Work instructions: Would you please repeat the material exactly, from the first line to the last?

Exercise data:

***

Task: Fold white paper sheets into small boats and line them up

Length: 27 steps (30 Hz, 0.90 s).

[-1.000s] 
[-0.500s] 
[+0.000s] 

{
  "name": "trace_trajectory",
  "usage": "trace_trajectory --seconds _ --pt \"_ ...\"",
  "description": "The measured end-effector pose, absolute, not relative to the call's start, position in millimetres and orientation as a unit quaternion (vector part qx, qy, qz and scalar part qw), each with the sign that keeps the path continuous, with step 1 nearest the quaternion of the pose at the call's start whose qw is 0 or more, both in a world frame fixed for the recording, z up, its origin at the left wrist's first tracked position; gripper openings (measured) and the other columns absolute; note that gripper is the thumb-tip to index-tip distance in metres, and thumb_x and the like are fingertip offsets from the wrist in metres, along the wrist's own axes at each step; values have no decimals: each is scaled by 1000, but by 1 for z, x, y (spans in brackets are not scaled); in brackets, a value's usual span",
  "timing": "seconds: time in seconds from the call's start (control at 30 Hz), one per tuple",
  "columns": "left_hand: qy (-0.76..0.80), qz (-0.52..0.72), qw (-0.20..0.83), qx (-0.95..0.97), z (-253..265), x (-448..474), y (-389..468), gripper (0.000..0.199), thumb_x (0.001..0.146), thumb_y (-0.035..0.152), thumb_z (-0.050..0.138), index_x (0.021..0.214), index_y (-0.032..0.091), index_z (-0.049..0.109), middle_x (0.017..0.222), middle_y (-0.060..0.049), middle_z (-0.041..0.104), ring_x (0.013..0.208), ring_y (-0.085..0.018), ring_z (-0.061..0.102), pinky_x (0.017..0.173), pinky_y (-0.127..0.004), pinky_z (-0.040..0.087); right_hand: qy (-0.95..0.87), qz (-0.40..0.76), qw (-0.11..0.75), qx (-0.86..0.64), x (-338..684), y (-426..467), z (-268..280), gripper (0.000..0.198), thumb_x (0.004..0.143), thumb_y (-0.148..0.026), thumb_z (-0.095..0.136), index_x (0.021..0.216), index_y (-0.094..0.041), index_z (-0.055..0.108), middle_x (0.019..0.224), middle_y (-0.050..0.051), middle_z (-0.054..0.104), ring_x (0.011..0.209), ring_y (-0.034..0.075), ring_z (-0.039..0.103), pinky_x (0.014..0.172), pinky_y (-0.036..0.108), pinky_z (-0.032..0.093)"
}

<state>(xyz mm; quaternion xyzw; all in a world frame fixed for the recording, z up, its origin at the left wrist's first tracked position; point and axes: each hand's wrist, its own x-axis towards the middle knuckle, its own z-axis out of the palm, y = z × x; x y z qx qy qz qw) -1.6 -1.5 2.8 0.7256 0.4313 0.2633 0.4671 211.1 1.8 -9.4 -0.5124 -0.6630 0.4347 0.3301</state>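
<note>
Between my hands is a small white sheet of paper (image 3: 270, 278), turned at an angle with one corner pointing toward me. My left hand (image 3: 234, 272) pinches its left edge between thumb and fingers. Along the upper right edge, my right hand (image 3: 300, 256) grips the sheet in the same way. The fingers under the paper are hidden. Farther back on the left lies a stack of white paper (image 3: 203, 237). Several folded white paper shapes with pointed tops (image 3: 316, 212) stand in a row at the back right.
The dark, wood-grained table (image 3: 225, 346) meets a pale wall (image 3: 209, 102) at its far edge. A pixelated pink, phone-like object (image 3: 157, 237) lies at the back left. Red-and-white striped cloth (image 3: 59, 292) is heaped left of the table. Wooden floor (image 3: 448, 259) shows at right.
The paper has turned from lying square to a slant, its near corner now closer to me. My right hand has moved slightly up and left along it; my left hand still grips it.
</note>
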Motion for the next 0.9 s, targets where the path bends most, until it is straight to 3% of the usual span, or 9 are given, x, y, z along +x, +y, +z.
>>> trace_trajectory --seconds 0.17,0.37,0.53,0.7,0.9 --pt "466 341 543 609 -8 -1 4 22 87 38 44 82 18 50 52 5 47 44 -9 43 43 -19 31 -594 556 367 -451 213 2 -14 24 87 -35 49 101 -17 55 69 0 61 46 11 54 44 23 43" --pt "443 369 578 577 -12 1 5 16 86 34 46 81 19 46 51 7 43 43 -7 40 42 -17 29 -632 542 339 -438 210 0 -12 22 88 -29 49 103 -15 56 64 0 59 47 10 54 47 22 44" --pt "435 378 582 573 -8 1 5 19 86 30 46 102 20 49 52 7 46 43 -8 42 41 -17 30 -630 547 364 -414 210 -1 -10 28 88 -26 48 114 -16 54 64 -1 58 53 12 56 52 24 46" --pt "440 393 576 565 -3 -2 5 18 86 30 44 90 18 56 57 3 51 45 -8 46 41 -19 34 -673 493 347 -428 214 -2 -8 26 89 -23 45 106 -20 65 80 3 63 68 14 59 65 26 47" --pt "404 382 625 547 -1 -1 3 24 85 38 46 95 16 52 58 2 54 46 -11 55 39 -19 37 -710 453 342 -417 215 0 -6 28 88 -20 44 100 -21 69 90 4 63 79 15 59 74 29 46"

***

Solution to this exercise:
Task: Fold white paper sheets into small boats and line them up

Length: 27 steps (30 Hz, 0.90 s).

[-1.000s] 
[-0.500s] 
[+0.000s] 

{
  "name": "trace_trajectory",
  "usage": "trace_trajectory --seconds _ --pt \"_ ...\"",
  "description": "The measured end-effector pose, absolute, not relative to the call's start, position in millimetres and orientation as a unit quaternion (vector part qx, qy, qz and scalar part qw), each with the sign that keeps the path continuous, with step 1 nearest the quaternion of the pose at the call's start whose qw is 0 or more, both in a world frame fixed for the recording, z up, its origin at the left wrist's first tracked position; gripper openings (measured) and the other columns absolute; note that gripper is the thumb-tip to index-tip distance in metres, and thumb_x and the like are fingertip offsets from the wrist in metres, along the wrist's own axes at each step; values have no decimals: each is scaled by 1000, but by 1 for z, x, y (spans in brackets are not scaled); in brackets, a value's usual span",
  "timing": "seconds: time in seconds from the call's start (control at 30 Hz), one per tuple",
  "columns": "left_hand: qy (-0.76..0.80), qz (-0.52..0.72), qw (-0.20..0.83), qx (-0.95..0.97), z (-253..265), x (-448..474), y (-389..468), gripper (0.000..0.199), thumb_x (0.001..0.146), thumb_y (-0.035..0.152), thumb_z (-0.050..0.138), index_x (0.021..0.214), index_y (-0.032..0.091), index_z (-0.049..0.109), middle_x (0.017..0.222), middle_y (-0.060..0.049), middle_z (-0.041..0.104), ring_x (0.013..0.208), ring_y (-0.085..0.018), ring_z (-0.061..0.102), pinky_x (0.017..0.173), pinky_y (-0.127..0.004), pinky_z (-0.040..0.087); right_hand: qy (-0.95..0.87), qz (-0.40..0.76), qw (-0.11..0.75), qx (-0.86..0.64), x (-338..684), y (-426..467), z (-268..280), gripper (0.000..0.198), thumb_x (0.004..0.143), thumb_y (-0.148..0.026), thumb_z (-0.095..0.136), index_x (0.021..0.216), index_y (-0.094..0.041), index_z (-0.055..0.108), middle_x (0.019..0.224), middle_y (-0.050..0.051), middle_z (-0.054..0.104), ring_x (0.011..0.209), ring_y (-0.034..0.075), ring_z (-0.039..0.103), pinky_x (0.014..0.172), pinky_y (-0.036..0.108), pinky_z (-0.032..0.093)"
}

<state>(xyz mm; quaternion xyzw; all in a world frame fixed for the recording, z up, its origin at the left wrist's first tracked position; point and axes: each hand's wrist, its own x-axis towards the middle knuckle, its own z-axis out of the palm, y = z × x; x y z qx qy qz qw) -1.6 -1.5 2.8 0.7256 0.4313 0.2633 0.4671 211.1 1.8 -9.4 -0.5124 -0.6630 0.4347 0.3301</state>
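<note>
Between my hands is a small white sheet of paper (image 3: 270, 278), turned at an angle with one corner pointing toward me. My left hand (image 3: 234, 272) pinches its left edge between thumb and fingers. Along the upper right edge, my right hand (image 3: 300, 256) grips the sheet in the same way. The fingers under the paper are hidden. Farther back on the left lies a stack of white paper (image 3: 203, 237). Several folded white paper shapes with pointed tops (image 3: 316, 212) stand in a row at the back right.
The dark, wood-grained table (image 3: 225, 346) meets a pale wall (image 3: 209, 102) at its far edge. A pixelated pink, phone-like object (image 3: 157, 237) lies at the back left. Red-and-white striped cloth (image 3: 59, 292) is heaped left of the table. Wooden floor (image 3: 448, 259) shows at right.
The paper has turned from lying square to a slant, its near corner now closer to me. My right hand has moved slightly up and left along it; my left hand still grips it.
</note>
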Motion for the next 0.9 s, targets where the path bends most, until it is straight to 3% of the usual span, or 9 are given, x, y, z along +x, +y, +z.
>>> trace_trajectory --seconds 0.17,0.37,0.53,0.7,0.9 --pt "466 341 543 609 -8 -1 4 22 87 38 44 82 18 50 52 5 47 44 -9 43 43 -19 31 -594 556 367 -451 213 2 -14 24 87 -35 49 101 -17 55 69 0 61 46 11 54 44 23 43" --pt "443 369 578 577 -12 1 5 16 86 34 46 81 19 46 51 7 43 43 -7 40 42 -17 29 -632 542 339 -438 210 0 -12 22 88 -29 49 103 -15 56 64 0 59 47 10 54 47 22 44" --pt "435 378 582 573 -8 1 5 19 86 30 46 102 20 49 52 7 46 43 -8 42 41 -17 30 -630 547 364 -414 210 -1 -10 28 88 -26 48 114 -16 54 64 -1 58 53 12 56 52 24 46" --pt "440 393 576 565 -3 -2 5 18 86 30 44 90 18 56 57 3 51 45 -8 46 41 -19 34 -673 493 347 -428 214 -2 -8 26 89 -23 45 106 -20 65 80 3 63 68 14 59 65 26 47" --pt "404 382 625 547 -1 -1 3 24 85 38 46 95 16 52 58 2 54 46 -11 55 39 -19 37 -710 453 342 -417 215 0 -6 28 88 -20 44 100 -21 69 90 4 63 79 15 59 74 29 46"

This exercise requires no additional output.